The SEALs are the force used to kill Osama bin Laden last year in a covert operation in Pakistan. SEALs were also used last month to attack rebels deep inside Somalia and to rescue two hostages they were holding.
One document the Post found online said the floating base should be delivered to the Persian Gulf. Another said it would be used to “support mine countermeasure” missions. That suggested the US Navy might be moving quickly to be in a better position to counter any effort by Iran to mine the Strait of Hormuz.
But the US Navy wouldn’t need a floating base for that purpose. It could operate more easily and cheaply from land bases on the south side of the Persian Gulf, where it has access to bases in every country.
Military specialists suggested a few reasons the Navy might prefer a floating base.
For one thing, the Navy would not need any permission from a host country to launch an operation from a base floating in international waters. That would suggest an interest in having the capability to launch covert operations against Iran without involving a host country in any way.
Another possibility is that the floating base will have super-secret technology and/or operating methods that the US Navy would not want a host nation to see.
A third possibility is that the base is intended to be deployed adjacent to the Strait of Hormuz with the SEALs monitoring the strait 24 hours a day to nip any effort at mining in the bud. This is the most likely rationale, one specialist said.
He noted that when Iran mined the Persian Gulf during the Iran-Iraq war, the US Navy was caught unawares and had to scramble.
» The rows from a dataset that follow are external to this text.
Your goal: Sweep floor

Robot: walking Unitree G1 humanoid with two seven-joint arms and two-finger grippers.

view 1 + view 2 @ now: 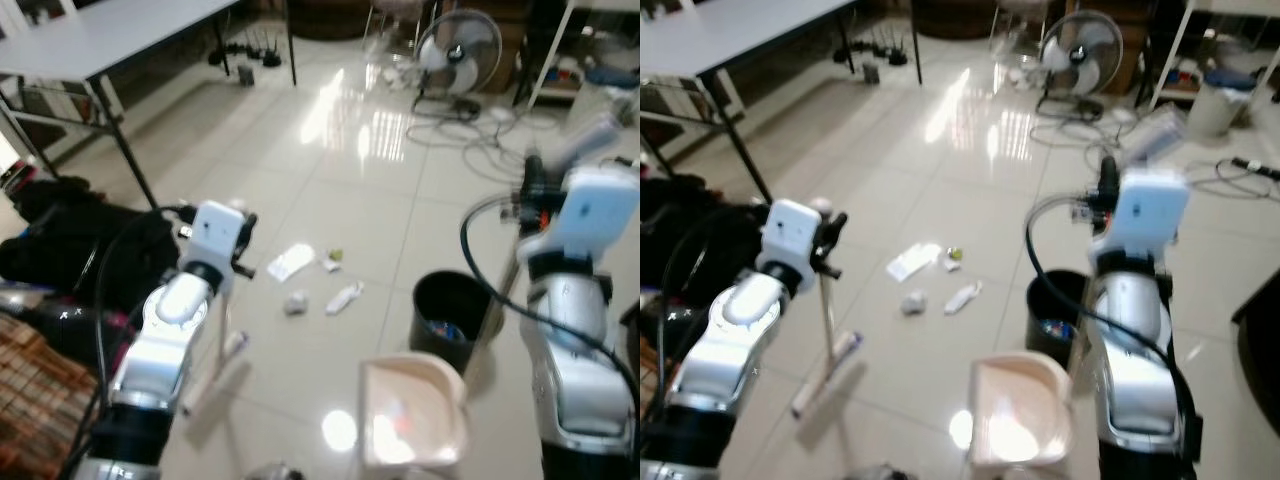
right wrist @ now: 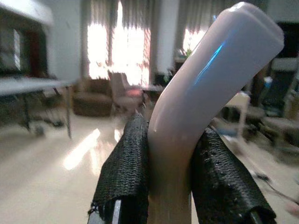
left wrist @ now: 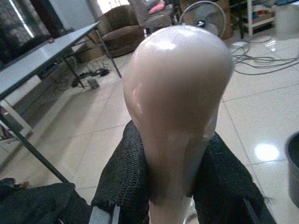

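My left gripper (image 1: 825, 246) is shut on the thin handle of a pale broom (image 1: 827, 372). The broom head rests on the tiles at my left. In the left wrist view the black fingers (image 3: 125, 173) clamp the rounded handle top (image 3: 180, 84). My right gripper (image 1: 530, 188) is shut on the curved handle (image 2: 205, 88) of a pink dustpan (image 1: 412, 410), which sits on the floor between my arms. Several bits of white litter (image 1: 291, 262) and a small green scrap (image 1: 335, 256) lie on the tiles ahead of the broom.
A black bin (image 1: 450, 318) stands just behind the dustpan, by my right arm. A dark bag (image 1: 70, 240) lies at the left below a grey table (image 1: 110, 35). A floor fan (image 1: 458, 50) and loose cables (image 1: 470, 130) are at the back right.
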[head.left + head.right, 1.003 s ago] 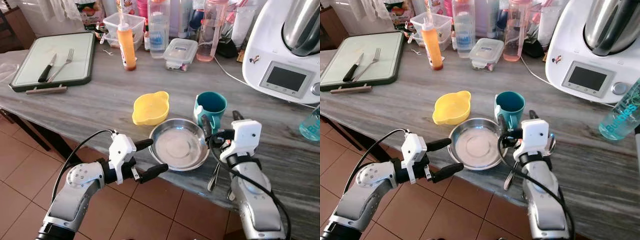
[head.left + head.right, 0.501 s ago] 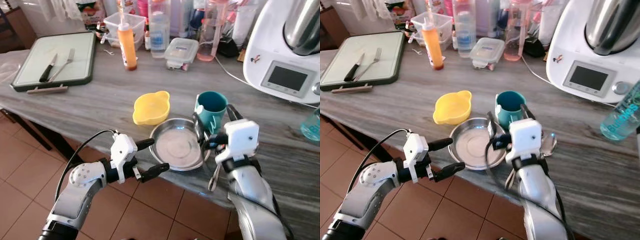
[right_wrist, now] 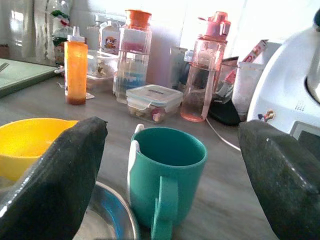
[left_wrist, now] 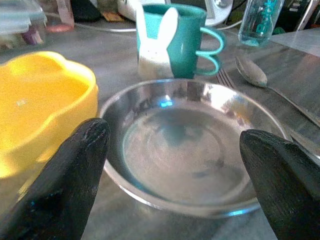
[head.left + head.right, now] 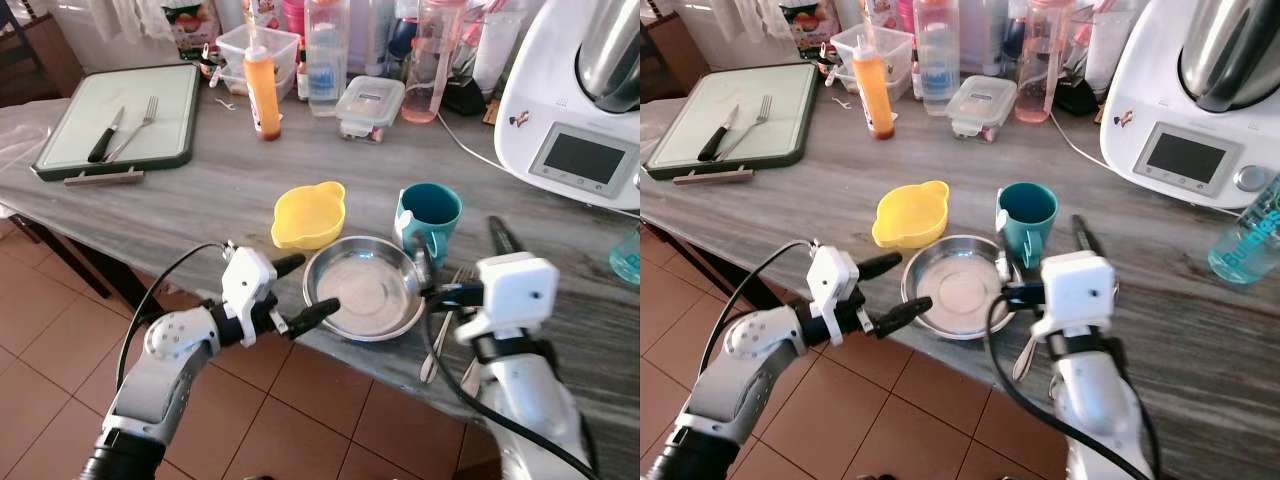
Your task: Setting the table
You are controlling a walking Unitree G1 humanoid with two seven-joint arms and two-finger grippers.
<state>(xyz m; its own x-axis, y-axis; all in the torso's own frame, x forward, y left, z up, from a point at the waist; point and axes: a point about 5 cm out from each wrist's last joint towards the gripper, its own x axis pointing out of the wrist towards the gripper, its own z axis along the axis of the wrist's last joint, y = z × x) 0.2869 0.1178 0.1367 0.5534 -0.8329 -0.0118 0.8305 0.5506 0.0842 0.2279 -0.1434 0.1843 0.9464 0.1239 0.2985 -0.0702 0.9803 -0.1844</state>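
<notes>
My left gripper [image 5: 300, 292] gaped wide at the steel bowl's [image 5: 363, 288] near-left rim, empty; my right gripper [image 5: 462, 262] stood open behind the teal mug [image 5: 428, 215].

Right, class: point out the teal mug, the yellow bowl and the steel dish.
teal mug [image 5: 431, 214], left eye view, on its outer wall.
yellow bowl [image 5: 306, 212], left eye view, on its inner floor.
steel dish [image 4: 187, 150], left wrist view, on its flat centre.

right claw [image 3: 170, 165] spread wide around teal mug [image 3: 167, 167], yellow bowl [image 3: 30, 142] beside.
</notes>
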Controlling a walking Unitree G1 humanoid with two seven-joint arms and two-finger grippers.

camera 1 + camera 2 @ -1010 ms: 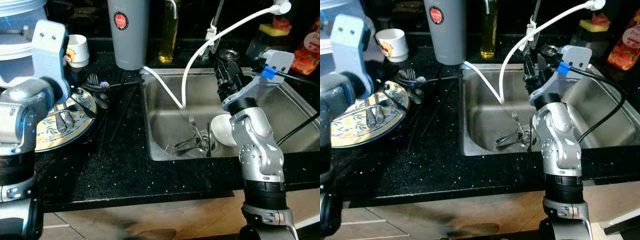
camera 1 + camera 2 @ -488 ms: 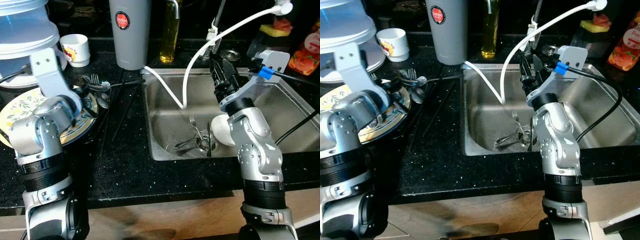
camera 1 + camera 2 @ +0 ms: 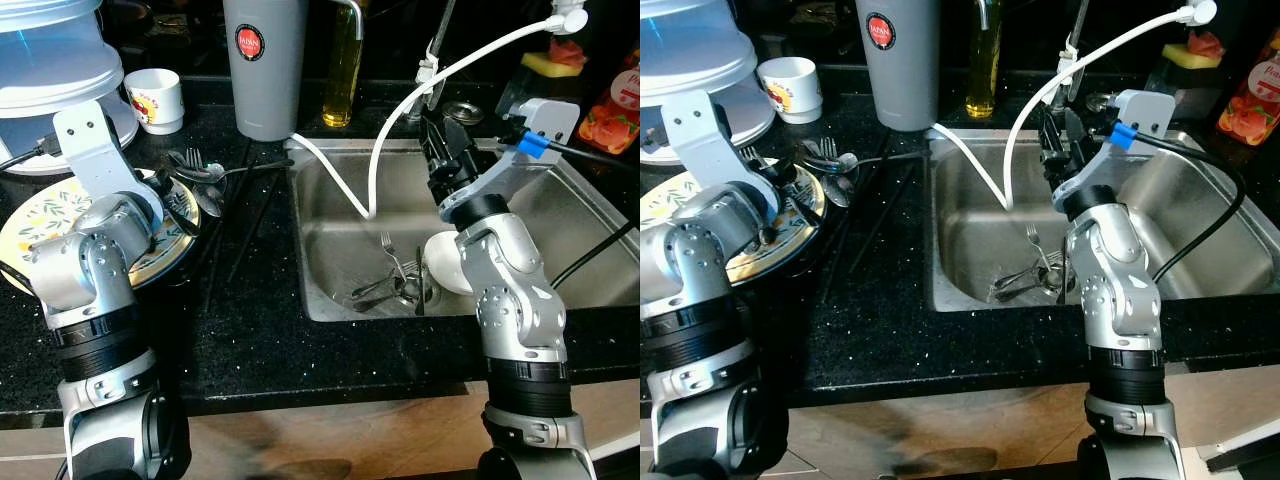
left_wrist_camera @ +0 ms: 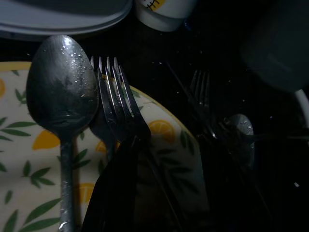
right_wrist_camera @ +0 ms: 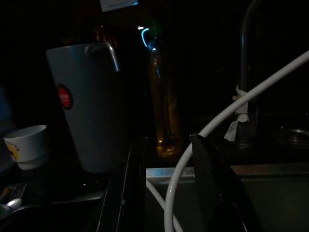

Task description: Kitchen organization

Eventually, the Navy set up a floating base in the Persian Gulf that was use to monitor all Iranian activity in the waterway and send out troops and helicopters to intervene whenever the Navy saw suspicious activity by Iran.
That floating base proved very effective by keeping US Navy forces right in the middle of the area they were trying to monitor and patrol 24/7 and not stuck off to the side on shore.
A Navy spokesman declined to tell the Post exactly where the floating base would be deployed—beyond saying the Middle East—or to describe its purpose.
Other Navy officials told the Post the service was moving quickly and wanted the floating base in place by early summer.
The old ship being used for the floating base is the USS Ponce, a 41-year-old amphibious transport docking ship named after a city in Puerto Rico. Last year, the Navy announced that the Ponce would be decommissioned in March. Last Tuesday, it posted a request for bids to refit the old ship as an “afloat forward staging base.”